1:50:00 but of course you can't then conclude that epsilon equals eta because the thing doesn't satisfy antisymmetry. Now, in particular, the members of delta are all simultaneously equal to or less than and equal to or greater than zero, but can't be shown to coincide with zero. Now, this suggests a speculation, which I, as I say, probably idle, but never mind. I'll give it to you anytime. Let me find the... Oh, here we are. In his recent and, I think, very nice book, Just Six Numbers, Martin Rees, I don't know if there's a familiar to everybody here, makes some remarks concerning the microstructure of space and time and the possibility of developing a theory of quantum gravity. In particular, he says the following, some theorists are more willing to speculate than others, but even the boldest acknowledge the Planck scales as an ultimate barrier. We cannot measure distances smaller than the Planck length, about 10 to the 19th times smaller than the proton. We cannot distinguish two events or even decide, and this is the point here, we cannot distinguish two events or even decide which came first when the time interval between them is less than the Planck time, about 10 to the minus 43 seconds. It strikes me that on Ries's account, Planck scales are very similar in that case in certain respects to delta, our infinitesimal object here. In particular, the sentence one, that's this thing here, above, seems to be an exact embodiment of the idea that we cannot decide if two events, so to speak, in delta, which came first.
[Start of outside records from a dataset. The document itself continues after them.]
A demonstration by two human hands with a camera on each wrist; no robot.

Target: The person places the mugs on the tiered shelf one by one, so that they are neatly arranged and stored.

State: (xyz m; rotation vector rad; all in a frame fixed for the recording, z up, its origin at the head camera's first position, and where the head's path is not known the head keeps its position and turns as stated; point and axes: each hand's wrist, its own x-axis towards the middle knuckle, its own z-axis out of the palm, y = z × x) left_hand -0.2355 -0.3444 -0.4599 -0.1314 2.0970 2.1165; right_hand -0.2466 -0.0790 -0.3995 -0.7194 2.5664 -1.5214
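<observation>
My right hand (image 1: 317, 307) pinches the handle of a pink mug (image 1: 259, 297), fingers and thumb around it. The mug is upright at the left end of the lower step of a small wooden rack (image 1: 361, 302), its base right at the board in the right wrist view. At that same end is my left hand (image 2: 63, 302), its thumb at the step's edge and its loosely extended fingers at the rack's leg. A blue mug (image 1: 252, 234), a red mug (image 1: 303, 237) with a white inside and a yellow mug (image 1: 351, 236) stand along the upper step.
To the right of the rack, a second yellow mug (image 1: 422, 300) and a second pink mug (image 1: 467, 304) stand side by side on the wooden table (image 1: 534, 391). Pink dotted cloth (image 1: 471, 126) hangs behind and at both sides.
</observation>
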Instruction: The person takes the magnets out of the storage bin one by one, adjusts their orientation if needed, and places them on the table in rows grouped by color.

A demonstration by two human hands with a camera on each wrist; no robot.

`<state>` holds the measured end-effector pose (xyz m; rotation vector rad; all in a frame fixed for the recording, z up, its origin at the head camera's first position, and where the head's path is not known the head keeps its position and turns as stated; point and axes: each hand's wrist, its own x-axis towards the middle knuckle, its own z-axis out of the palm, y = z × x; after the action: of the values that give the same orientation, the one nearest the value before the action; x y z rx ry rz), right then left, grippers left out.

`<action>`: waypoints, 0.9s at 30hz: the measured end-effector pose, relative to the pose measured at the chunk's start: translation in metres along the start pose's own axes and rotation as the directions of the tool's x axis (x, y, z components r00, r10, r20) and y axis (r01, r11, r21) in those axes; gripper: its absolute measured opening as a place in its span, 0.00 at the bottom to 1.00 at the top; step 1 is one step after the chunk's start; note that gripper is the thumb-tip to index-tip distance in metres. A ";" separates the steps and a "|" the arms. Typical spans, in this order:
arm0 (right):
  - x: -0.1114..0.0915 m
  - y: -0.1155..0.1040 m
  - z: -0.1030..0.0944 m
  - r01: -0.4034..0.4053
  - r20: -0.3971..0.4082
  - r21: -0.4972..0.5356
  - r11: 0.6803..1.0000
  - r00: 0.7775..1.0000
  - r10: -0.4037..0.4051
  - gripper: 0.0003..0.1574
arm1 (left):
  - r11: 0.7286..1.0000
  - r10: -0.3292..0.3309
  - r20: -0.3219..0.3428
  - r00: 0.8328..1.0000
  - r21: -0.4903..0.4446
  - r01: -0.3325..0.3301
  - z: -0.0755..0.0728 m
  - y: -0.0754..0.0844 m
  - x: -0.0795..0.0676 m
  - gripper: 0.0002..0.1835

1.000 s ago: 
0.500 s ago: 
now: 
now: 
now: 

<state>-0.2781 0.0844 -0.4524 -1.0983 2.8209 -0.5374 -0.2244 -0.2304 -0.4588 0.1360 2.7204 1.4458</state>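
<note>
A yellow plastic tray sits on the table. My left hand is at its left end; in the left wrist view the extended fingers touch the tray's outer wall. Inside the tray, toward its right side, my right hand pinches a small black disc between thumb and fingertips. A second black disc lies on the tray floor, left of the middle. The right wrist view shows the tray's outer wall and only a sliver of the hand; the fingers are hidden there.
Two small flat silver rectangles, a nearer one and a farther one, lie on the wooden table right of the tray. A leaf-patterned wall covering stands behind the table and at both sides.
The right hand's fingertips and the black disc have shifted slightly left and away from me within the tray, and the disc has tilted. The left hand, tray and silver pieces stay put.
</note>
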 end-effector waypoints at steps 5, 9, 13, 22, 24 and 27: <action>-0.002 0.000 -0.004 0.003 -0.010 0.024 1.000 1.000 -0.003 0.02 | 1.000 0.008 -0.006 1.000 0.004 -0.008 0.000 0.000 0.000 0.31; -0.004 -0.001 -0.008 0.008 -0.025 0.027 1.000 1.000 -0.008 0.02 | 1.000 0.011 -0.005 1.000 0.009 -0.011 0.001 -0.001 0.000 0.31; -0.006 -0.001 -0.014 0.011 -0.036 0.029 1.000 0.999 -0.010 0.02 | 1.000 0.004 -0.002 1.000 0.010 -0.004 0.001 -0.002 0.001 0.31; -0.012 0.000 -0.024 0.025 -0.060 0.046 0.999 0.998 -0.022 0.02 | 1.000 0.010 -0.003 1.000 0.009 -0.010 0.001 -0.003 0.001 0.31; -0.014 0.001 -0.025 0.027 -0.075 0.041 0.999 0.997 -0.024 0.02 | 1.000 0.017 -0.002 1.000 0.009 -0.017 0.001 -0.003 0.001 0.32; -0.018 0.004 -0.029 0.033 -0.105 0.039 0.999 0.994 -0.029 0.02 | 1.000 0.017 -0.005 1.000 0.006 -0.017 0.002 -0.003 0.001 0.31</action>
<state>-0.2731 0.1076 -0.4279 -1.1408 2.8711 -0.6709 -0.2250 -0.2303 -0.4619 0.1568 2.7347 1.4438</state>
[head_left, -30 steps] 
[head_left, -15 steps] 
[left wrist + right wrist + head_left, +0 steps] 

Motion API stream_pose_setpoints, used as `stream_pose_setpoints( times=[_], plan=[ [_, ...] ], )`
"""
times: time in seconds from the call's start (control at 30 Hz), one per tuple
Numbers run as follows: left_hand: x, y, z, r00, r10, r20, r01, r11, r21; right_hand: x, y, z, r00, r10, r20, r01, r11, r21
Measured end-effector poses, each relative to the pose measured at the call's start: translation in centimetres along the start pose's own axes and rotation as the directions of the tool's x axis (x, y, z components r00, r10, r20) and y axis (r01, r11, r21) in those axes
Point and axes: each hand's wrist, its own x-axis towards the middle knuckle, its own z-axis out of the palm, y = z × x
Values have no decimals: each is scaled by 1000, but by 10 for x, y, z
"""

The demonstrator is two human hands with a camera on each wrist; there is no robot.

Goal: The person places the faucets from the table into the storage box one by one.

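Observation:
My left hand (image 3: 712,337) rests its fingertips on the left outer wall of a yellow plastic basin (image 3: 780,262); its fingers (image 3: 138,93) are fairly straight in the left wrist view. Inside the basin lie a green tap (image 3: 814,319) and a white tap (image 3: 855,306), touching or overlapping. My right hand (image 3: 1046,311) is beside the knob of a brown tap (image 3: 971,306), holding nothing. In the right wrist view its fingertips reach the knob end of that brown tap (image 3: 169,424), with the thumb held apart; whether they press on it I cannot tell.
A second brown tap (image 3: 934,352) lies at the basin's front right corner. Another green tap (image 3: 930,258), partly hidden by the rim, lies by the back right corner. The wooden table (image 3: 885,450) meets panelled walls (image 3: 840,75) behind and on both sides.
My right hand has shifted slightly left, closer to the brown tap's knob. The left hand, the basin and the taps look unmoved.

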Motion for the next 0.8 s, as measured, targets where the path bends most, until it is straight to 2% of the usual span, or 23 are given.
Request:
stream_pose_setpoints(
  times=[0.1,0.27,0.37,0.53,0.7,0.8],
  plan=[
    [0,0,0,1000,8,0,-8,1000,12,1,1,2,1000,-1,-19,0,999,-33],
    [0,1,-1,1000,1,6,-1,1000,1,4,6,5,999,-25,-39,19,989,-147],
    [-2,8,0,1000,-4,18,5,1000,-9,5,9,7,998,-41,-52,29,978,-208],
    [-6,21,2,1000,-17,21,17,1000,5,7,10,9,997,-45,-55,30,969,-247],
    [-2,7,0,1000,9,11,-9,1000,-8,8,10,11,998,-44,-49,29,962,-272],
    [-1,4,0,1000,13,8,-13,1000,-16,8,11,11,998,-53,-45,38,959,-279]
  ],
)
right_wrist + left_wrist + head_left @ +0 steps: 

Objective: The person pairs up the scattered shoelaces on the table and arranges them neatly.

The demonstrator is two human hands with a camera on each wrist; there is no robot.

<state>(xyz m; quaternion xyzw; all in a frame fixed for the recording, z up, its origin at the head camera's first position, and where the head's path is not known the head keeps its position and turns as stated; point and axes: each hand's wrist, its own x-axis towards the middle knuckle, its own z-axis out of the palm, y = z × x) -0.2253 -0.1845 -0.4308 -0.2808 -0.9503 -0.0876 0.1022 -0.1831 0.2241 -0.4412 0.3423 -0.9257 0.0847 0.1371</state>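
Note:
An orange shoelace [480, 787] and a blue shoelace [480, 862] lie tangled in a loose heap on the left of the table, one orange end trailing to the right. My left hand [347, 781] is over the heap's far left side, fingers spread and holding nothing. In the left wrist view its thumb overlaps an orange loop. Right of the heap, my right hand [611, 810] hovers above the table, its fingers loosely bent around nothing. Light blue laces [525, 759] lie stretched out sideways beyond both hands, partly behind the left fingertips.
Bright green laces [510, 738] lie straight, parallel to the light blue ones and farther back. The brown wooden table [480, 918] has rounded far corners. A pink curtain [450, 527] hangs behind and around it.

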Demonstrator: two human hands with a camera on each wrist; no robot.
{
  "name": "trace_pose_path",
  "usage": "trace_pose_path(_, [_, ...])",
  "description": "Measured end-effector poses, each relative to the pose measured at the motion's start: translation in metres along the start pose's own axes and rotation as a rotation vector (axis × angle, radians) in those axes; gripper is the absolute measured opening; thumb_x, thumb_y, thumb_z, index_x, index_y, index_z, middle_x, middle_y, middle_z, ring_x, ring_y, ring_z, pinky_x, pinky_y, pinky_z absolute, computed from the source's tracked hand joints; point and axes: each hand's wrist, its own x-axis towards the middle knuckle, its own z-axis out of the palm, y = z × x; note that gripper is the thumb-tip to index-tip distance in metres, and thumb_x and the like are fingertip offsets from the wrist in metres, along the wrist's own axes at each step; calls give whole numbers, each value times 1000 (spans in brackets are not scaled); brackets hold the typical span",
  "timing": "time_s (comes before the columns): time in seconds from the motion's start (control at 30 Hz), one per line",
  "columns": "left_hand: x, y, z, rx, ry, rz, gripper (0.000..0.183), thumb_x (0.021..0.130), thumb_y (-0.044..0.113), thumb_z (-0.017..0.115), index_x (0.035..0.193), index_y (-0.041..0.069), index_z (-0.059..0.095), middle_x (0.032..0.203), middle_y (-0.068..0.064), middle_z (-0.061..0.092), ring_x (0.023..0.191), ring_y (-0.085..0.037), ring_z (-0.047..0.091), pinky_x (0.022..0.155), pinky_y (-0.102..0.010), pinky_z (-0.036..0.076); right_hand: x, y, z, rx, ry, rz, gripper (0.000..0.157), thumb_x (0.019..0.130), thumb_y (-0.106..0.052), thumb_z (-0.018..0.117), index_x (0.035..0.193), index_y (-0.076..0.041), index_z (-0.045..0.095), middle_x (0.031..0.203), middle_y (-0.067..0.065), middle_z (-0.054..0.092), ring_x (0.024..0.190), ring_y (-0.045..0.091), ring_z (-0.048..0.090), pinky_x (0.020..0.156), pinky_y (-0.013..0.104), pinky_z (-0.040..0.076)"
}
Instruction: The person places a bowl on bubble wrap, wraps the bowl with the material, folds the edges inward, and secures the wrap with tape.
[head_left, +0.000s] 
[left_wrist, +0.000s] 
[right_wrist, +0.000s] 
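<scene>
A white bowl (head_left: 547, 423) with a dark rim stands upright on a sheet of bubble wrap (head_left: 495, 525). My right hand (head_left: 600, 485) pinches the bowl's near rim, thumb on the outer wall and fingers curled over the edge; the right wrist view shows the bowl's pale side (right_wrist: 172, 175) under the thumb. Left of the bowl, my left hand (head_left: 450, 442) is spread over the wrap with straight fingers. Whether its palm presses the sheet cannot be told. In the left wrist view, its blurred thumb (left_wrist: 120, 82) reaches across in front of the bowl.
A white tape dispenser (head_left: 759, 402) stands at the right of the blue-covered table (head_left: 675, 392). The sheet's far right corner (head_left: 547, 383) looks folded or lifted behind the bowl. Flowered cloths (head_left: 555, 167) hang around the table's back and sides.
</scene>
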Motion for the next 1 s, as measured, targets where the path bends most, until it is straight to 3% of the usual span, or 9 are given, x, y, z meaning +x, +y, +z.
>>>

In fact, it makes the stronger assertion that actually neither comes first. Could delta provide a good model for Planck scales? Well, it's certainly small enough. It's the smallest infinitesimal that's been considered. It's very small. But if so, it would be remarkable, since because delta inhabits a domain in which everything is smooth and continuous, while Planck scales live in the quantum world, which if not outright discrete, it's hard to say, it's a total of a mixture, isn't it, of continuous and discrete, is certainly far from being continuous. If Planck scales could indeed be assimilated to micro-neighborhoods in smoothing for the testament, smooth synthetic differential geometry, This would suggest that the quantum micro-world, the Planck regime,

1:52:30 smaller, in Ries's words, and I quote, than atoms by just as much as atoms are smaller than stars, in a nice phrase, this world is not, like the world of atoms, discrete, but instead continuous, like the world of stars. Well, I think this would constantly be a considerable victory for the continuance that has long struggled with the discrete, but I leave that as a speculation. Now, finally, well, I'm not going to, I don't really have time to, I can show you later. I have this diagram as to what happens when you look at Lorentz's geometry in the elementary in SDG, but I'm just not going to have... Thank you.